Les mois à venir seront d'ailleurs déterminants car l'échappement vaccinal se produit notamment lorsqu'il y a suffisamment de cas de Covid-19 en circulation dans un pays où la vaccination a commencé. La pression vaccinale peut ainsi faire émerger des mutations résistantes. D'où l'inquiétude sur l'Inde ou le Brésil.

"Mais un échappement total est très peu probable" rassure Eric Muraille. "Les vaccins actuels induisent une très forte protection et même si un variant échappe partiellement aux vaccins, la protection devrait rester très significative."

En effet, certains vaccins s'avèrent moins efficaces contre des nouveaux variants mais permettent tout de même de développer une réponse immunitaire pour freiner l'épidémie.

Vaccins et gestes barrières

De la même façon, "on ne connaît pas encore la marge d'évolution du virus" explique l'épidémiologiste Mircea Sofonea, spécialiste de la modélisation des maladies infectieuses à l'Université de Montpellier. Peut-être le Covid en a terminé avec ses mutations majeures… "Un des arguments en faveur de l'impasse épidémiologique, c’est le fait que les mêmes variants apparaissent dans plusieurs endroits sans liens entre eux" souligne Mircea Sofonea. C'est par exemple le cas de la mutation E484K.

Si l'Europe veut éviter le reconfinement et enfin sortir de l'épidémie, cela passera donc par la vaccination mondiale. "Il faut surtout s'inquiéter de ceux qui refusent de se faire vacciner car ce sont eux qui serviront de réservoir" prévient Eric Muraille. "Même après la vaccination, il faudra aussi maintenir les gestes barrières jusqu'à avoir un niveau de circulation faible du virus" renchérit Mircea Sofonea.
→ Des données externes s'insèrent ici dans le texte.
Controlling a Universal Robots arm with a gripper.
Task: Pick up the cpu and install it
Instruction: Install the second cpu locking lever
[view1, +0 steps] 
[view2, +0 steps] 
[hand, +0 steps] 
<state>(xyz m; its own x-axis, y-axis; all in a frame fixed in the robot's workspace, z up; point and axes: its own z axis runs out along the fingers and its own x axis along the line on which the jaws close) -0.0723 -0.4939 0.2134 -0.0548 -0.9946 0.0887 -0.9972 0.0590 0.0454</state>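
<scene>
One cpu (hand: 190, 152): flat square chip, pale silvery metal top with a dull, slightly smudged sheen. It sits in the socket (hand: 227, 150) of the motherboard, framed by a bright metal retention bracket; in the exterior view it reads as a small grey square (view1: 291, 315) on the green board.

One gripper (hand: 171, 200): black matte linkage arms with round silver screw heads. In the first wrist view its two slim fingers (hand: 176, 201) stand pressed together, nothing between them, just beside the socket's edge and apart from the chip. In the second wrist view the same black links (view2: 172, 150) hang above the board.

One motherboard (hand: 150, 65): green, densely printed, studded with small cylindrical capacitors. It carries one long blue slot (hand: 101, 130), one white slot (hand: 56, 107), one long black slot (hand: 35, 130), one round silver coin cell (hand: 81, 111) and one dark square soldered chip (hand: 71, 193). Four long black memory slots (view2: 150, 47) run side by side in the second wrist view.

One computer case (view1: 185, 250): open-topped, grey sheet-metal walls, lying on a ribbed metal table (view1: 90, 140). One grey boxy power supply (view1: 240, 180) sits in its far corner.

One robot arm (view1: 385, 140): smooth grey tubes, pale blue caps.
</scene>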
Et c'est seulement lorsque l'épidémie sera maîtrisée que l'on pourra déterminer si la maladie reviendra d'année en année. Dans ce cas, un rappel vaccinal régulier pourrait bien devenir la norme.

• Le Covid-19 est-il une maladie saisonnière?
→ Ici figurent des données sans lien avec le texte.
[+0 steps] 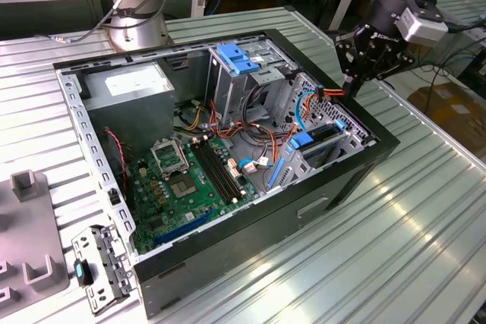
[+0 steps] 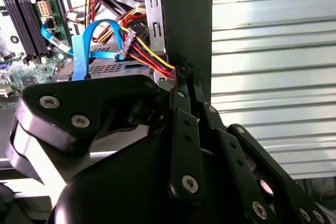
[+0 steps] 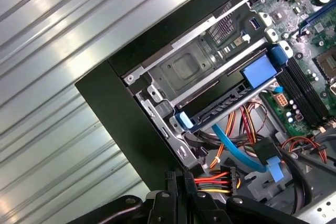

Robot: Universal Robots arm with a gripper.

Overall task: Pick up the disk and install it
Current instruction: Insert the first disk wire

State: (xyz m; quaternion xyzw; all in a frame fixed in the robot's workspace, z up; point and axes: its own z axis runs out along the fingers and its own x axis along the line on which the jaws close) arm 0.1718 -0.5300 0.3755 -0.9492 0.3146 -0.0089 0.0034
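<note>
the open computer case [image 1: 228,165] lies on its side on the ribbed metal worktop [image 1: 395,248], and everything here is placed against it. the tool [image 1: 351,85] hangs just over the case's far corner, at the rim beside the drive bays, with its black fingers [image 2: 181,85] pinched together on the end of a bundle of red, yellow and black wires [image 3: 218,181]. in both wrist views the fingertips meet right at the plug of those wires, close against the case's black edge.

the disk [image 2: 113,67] sits inside the case in its drive bay, showing as a silver-grey slab under a flat blue cable [image 2: 84,45] in the second wrist view. in the first wrist view a blue carrier bracket [image 3: 260,72] lies along the bay, next to the green motherboard [image 1: 178,180]. a grey power supply [image 1: 129,85] fills the case's opposite end.
</note>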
On en sait désormais un peu plus sur l'impact des facteurs environnementaux sur le Coivd-19. "Dans le cas du SARS-Cov-2, on évoque une température positive mais inférieure à 10°C et un peu plus d'humidité" résume l'épidémiologiste Mircea Sofonea. L'hiver induit aussi une baisse du système immunitaire, en raison de la baisse de l'ensoleillement, qui lui facilite la tâche. Mais ces facteurs sont totalement balayés lorsque le virus circule autant qu'aujourd'hui car ce sont les comportements qui permettent la transmission. Quelle que soit la température...

• Comment prépare-t-on les futurs rappels?

Si on ignore encore la trajectoire du SARS-Cov-2, on peut imaginer qu'un rappel puisse être nécessaire. Pour la grippe, l'élaboration du vaccin est en réalité un pari sur les nouvelles souches, présentes dans l'hémisphère sud, qui se distingueront dans l'hémisphère nord par la suite (et vice-versa). C'est ce qui explique la faible efficacité, certaines années, du vaccin contre la grippe.